Exercise:
Return all lines below containing the word "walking".

Dataset section:
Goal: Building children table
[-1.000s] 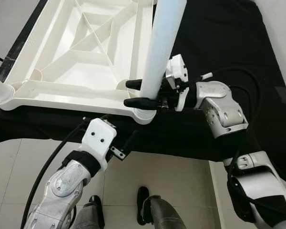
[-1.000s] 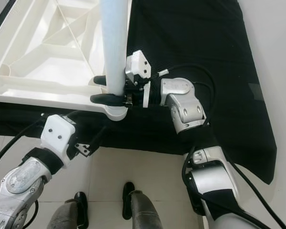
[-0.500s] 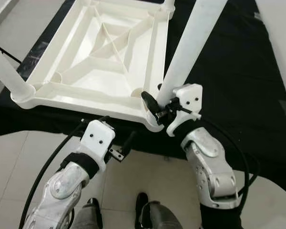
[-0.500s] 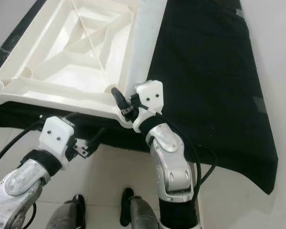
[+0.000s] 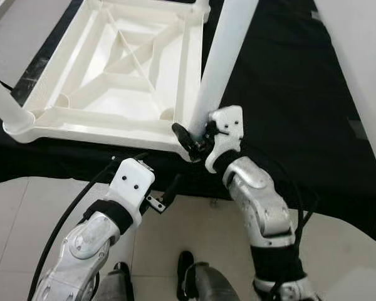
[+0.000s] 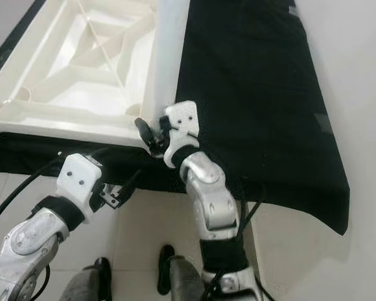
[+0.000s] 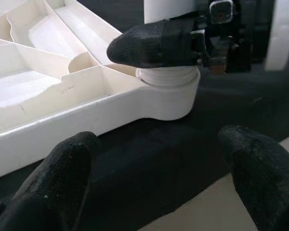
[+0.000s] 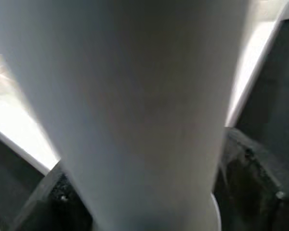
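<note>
Down from the left eye view: white ribbed plastic tabletop (image 5: 122, 75) lying upside down on a black cloth-covered surface (image 5: 288, 94), with a long white cylindrical plastic leg (image 5: 220, 56) standing up out of the near right corner socket (image 5: 187, 150). Right gripper (image 5: 191, 139) clamped round the base of that leg just above the socket, one black finger (image 5: 182, 135) plainly wrapped across the near side. Another white leg (image 5: 3, 103) already seated at the near left corner. Left gripper (image 5: 166, 191) hanging below the table edge, over pale floor tiles (image 5: 194, 232), holding nothing. Over in the right eye view, same story: leg tilted a little rather than dead upright, right wrist pressed in close against it. Through the left wrist view: own two fingers (image 7: 53, 187) spread wide with only cloth and floor between them, looking straight at the corner socket (image 7: 168, 96) with the leg's threaded-looking end sitting in it and a right-hand finger lying across the top. From the right wrist view: pale leg surface (image 8: 135, 106) up close, blurry, table edge off to each side. Looks like mid-seating on this leg, probably twisting or pushing it home. Next move likely calls for squaring the leg upright and driving it fully down, maybe with the left gripper bracing the table rim against sliding.
</note>
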### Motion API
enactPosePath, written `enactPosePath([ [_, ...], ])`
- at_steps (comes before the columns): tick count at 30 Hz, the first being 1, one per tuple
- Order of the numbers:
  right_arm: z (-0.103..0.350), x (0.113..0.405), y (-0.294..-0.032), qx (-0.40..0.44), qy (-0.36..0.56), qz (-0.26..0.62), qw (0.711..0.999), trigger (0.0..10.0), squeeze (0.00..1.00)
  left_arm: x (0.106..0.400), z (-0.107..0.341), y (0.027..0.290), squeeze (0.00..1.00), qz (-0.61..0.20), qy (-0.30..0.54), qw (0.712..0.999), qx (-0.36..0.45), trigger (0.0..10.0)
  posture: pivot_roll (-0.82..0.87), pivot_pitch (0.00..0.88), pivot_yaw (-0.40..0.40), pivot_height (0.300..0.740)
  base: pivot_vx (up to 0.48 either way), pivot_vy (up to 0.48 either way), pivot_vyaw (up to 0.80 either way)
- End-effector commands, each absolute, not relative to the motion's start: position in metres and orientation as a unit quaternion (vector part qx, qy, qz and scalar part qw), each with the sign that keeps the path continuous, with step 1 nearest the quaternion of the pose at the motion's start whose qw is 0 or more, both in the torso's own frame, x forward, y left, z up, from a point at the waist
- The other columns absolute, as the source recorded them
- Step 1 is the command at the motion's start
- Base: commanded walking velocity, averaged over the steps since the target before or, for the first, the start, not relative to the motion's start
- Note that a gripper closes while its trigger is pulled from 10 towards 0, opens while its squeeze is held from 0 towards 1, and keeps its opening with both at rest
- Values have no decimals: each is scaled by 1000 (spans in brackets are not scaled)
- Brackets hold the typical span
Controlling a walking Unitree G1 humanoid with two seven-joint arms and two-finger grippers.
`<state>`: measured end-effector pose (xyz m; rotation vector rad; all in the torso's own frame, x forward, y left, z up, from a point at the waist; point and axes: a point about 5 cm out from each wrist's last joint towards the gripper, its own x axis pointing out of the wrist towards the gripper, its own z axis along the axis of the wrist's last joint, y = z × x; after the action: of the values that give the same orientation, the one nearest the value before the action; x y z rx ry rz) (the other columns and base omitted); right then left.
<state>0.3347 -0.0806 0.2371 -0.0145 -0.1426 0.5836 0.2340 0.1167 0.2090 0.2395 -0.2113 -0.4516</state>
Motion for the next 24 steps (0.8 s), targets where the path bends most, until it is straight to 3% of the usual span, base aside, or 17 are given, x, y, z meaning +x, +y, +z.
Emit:
enactPosePath([
  [1,243,337,-79,-6,-85,321,943,10000,0,235,204,117,0,-225,-94,962,120,10000,60,338,-132,740,0,0,0],
  [4,256,340,-80,-28,-105,373,922,10000,0,235,204,118,0,-224,-95,962,122,10000,67,335,-140,740,0,0,0],
  [8,275,337,-76,-99,-130,496,853,10000,0,235,204,118,0,-219,-97,963,124,10000,70,332,-145,740,0,0,0],
  [9,275,337,-76,-99,-130,496,853,10000,0,235,204,118,0,-219,-97,963,124,10000,70,332,-145,740,0,0,0],
  [11,275,338,-75,-141,-128,530,827,10000,0,235,203,117,0,-218,-98,963,125,10000,69,325,-156,740,0,0,0],
  [16,278,339,-73,-135,-126,588,788,10000,0,235,204,116,0,-217,-101,963,124,10000,54,322,-162,740,0,0,0],
  [17,281,341,-72,-122,-125,613,770,6353,0,235,203,116,0,-218,-100,963,125,10000,54,320,-159,740,0,0,0],
  [20,283,343,-71,-113,-125,629,759,6353,0,236,203,117,0,-219,-100,963,126,10000,54,320,-159,740,0,0,0],
  [21,284,345,-71,-105,-122,648,745,0,0,236,203,116,0,-219,-100,962,125,10000,53,319,-158,740,0,0,0],
  [24,285,350,-72,-110,-113,660,734,0,0,236,204,116,0,-219,-102,962,125,10000,55,319,-161,740,0,0,0],
])
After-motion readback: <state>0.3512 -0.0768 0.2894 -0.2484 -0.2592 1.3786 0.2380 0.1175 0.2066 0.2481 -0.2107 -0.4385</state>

The completed task:
- Base: commanded walking velocity, averaged over the steps since the target before or, for the first, the start, not relative to the motion's start
Controlling a walking Unitree G1 humanoid with two seven-joint arms and two-finger grippers.

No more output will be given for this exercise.